Aim of the task. Could you copy every line of the data that contains "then"?

(Stored items)
==============================
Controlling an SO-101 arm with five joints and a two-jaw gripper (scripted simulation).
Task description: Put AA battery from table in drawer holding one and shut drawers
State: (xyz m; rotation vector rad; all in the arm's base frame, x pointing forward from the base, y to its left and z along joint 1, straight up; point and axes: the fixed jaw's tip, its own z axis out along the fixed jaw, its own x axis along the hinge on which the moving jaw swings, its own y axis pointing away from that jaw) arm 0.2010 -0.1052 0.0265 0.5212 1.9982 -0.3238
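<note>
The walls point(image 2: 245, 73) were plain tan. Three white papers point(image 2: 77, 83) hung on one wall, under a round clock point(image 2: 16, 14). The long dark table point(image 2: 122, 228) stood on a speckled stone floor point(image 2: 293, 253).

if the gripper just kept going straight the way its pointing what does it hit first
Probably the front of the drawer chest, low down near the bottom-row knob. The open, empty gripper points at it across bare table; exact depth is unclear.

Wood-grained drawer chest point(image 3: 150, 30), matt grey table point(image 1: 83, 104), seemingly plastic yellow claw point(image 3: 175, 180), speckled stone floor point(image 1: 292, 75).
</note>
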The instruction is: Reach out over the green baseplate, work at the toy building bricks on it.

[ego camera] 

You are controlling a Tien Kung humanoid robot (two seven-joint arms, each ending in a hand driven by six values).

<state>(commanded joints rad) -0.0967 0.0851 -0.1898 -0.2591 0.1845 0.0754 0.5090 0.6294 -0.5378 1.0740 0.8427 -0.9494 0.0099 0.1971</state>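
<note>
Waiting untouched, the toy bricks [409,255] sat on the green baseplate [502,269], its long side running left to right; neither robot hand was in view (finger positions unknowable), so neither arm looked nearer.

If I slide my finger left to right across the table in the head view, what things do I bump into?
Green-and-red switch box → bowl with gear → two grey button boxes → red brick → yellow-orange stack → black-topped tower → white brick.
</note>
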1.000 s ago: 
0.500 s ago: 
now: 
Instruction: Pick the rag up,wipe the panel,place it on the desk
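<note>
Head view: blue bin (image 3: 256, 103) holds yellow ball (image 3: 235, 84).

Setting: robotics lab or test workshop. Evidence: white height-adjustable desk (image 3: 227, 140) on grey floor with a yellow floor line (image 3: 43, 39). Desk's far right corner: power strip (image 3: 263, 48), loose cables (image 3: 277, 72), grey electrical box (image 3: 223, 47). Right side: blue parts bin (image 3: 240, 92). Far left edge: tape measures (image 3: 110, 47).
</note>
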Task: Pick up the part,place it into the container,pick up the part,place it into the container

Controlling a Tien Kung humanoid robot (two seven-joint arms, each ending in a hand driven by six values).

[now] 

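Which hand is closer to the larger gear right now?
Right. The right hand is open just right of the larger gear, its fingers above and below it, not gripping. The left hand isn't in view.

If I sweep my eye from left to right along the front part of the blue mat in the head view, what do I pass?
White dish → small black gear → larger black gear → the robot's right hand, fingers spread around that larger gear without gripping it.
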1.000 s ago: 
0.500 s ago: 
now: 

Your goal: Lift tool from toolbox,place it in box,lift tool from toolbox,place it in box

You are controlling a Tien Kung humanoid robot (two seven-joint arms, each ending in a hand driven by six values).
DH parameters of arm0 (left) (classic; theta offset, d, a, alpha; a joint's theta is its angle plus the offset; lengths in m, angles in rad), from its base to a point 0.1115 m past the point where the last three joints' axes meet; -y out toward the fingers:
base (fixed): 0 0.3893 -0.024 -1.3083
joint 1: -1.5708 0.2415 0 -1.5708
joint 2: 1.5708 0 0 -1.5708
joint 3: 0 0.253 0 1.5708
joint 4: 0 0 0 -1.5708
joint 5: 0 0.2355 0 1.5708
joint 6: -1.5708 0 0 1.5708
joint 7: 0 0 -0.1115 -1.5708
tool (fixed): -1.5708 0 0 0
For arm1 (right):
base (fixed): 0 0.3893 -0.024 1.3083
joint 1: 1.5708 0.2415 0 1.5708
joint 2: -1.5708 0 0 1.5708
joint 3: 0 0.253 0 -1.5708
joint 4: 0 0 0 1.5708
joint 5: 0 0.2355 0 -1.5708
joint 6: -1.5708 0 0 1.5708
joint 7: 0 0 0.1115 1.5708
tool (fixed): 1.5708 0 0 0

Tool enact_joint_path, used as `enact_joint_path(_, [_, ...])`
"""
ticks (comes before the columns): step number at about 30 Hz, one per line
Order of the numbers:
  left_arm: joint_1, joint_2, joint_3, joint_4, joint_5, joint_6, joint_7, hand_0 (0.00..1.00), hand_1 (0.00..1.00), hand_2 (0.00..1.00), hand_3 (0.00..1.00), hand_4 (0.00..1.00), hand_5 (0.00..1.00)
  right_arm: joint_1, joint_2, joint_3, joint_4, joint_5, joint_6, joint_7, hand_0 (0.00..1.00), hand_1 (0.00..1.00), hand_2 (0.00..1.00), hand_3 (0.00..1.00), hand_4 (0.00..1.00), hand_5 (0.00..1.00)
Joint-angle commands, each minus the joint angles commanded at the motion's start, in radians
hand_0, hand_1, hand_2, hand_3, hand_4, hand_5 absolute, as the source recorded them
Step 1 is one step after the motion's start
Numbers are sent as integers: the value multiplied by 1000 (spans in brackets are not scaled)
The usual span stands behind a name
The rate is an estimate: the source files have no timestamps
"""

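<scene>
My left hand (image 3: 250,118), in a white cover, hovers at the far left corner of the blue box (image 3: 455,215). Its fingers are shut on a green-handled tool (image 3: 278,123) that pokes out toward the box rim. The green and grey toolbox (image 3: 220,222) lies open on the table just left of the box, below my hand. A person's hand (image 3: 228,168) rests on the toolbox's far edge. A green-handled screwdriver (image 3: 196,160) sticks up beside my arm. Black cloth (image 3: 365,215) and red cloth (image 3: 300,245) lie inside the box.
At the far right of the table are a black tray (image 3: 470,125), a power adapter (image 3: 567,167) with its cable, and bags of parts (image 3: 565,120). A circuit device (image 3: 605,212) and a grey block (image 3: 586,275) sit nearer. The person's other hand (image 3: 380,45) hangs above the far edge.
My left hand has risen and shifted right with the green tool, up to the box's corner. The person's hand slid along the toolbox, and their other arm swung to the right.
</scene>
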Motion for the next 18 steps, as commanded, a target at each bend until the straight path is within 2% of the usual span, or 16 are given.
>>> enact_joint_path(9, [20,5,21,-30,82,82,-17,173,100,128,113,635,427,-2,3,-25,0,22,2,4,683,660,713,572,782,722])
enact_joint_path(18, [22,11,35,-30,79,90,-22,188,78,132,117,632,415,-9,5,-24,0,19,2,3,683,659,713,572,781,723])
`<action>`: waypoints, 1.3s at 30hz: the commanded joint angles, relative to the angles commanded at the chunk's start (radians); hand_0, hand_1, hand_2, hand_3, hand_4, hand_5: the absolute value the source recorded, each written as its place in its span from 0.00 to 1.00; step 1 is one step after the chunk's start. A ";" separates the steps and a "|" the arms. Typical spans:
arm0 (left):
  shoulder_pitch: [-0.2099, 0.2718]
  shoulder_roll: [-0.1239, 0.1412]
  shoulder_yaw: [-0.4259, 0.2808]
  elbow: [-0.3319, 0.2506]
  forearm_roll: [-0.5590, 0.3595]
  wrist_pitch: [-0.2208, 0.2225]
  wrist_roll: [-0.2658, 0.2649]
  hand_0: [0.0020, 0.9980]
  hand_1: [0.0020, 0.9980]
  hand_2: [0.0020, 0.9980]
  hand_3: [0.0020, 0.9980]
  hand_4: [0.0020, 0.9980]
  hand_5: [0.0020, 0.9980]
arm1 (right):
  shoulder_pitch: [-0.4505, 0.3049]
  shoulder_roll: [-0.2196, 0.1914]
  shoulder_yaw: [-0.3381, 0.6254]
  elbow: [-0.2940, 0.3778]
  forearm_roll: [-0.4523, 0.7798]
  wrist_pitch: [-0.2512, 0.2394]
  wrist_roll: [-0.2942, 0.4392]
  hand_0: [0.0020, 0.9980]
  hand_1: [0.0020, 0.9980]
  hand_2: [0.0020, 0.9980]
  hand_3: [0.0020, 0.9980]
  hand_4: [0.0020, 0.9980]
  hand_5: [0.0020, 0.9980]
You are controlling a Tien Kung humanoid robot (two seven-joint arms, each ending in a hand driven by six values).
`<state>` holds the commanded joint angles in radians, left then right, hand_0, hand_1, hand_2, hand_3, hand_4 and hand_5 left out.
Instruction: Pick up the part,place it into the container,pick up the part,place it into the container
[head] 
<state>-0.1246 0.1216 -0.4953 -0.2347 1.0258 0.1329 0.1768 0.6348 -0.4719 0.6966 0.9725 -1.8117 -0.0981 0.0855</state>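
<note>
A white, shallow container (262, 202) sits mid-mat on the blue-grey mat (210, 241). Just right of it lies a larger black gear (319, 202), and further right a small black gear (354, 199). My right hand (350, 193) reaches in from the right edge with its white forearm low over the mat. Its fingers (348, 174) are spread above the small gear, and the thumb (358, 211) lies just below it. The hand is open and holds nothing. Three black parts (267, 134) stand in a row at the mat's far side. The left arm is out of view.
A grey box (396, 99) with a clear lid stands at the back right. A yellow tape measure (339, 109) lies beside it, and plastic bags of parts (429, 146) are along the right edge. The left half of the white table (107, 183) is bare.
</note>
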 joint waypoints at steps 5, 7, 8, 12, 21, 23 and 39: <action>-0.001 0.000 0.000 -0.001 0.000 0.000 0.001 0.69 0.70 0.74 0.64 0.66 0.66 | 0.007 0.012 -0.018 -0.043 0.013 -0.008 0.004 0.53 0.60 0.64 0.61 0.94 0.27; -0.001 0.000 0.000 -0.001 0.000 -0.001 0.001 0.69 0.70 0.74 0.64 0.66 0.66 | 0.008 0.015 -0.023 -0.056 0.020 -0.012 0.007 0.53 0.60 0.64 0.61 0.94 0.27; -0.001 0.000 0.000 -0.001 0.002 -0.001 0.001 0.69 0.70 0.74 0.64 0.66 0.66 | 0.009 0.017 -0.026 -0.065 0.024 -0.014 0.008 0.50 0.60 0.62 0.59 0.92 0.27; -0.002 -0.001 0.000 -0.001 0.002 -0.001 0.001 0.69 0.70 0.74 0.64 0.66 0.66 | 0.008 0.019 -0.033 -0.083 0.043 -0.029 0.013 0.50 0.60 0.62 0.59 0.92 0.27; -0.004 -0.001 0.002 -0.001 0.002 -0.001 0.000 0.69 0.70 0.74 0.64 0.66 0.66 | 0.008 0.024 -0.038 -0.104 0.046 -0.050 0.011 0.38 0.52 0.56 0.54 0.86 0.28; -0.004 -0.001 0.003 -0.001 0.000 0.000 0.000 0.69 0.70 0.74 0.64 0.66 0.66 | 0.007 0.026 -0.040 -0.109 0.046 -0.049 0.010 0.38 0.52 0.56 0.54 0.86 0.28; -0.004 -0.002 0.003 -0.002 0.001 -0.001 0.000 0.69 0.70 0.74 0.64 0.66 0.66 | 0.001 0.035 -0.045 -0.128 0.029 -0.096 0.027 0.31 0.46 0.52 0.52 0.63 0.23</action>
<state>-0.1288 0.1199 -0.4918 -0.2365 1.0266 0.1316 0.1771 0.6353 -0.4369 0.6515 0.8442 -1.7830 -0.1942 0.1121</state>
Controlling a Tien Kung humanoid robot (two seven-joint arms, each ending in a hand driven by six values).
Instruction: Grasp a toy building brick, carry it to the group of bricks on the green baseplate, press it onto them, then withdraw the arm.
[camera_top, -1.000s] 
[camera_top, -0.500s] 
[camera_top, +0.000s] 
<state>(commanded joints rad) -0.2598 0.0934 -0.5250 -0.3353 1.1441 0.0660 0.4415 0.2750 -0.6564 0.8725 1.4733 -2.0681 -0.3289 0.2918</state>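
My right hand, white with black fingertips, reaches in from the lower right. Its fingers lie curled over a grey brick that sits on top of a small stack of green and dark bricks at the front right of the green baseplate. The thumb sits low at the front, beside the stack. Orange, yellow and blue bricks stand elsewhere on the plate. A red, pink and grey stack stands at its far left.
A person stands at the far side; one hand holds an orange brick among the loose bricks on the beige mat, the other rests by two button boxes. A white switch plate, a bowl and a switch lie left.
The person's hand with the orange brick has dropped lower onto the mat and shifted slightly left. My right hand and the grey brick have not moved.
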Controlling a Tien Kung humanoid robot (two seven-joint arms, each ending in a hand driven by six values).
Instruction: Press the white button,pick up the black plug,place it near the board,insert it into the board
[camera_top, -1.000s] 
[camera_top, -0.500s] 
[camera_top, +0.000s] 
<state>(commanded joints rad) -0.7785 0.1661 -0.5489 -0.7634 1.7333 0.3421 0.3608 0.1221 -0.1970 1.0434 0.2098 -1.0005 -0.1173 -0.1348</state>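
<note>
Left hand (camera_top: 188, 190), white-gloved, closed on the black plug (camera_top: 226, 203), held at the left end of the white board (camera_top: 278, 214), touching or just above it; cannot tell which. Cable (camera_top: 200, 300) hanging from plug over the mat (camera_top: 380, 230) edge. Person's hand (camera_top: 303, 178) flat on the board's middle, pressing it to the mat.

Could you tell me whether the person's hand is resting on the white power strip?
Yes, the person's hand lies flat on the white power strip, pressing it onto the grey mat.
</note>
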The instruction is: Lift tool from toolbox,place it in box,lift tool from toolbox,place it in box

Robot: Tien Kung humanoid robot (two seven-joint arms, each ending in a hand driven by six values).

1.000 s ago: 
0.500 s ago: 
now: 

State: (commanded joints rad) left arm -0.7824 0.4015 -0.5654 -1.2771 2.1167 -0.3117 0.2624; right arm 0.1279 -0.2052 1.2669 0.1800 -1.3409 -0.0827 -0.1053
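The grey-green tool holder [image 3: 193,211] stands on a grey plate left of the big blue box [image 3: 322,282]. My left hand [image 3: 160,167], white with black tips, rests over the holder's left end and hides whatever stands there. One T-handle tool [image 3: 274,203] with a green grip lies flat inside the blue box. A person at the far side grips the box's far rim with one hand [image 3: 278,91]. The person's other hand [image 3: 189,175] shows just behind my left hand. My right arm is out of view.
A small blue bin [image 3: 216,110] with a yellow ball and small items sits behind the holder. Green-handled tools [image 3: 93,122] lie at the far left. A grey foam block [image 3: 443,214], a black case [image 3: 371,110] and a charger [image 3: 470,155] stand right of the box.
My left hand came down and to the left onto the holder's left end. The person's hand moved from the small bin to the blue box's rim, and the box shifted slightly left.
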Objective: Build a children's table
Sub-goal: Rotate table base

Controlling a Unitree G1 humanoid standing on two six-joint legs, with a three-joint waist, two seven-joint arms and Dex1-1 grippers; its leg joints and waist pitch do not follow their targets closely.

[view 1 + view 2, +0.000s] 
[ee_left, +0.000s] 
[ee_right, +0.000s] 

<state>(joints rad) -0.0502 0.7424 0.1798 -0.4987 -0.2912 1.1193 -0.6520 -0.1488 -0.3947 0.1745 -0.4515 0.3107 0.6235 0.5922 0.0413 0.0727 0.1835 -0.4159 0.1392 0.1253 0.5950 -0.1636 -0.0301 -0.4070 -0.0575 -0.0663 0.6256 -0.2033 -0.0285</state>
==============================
Reply.
`<state>` holds the commanded joint angles in radians, left then right, hand_0, hand_1, hand_2, hand_3, hand_4 and hand_5 left out.
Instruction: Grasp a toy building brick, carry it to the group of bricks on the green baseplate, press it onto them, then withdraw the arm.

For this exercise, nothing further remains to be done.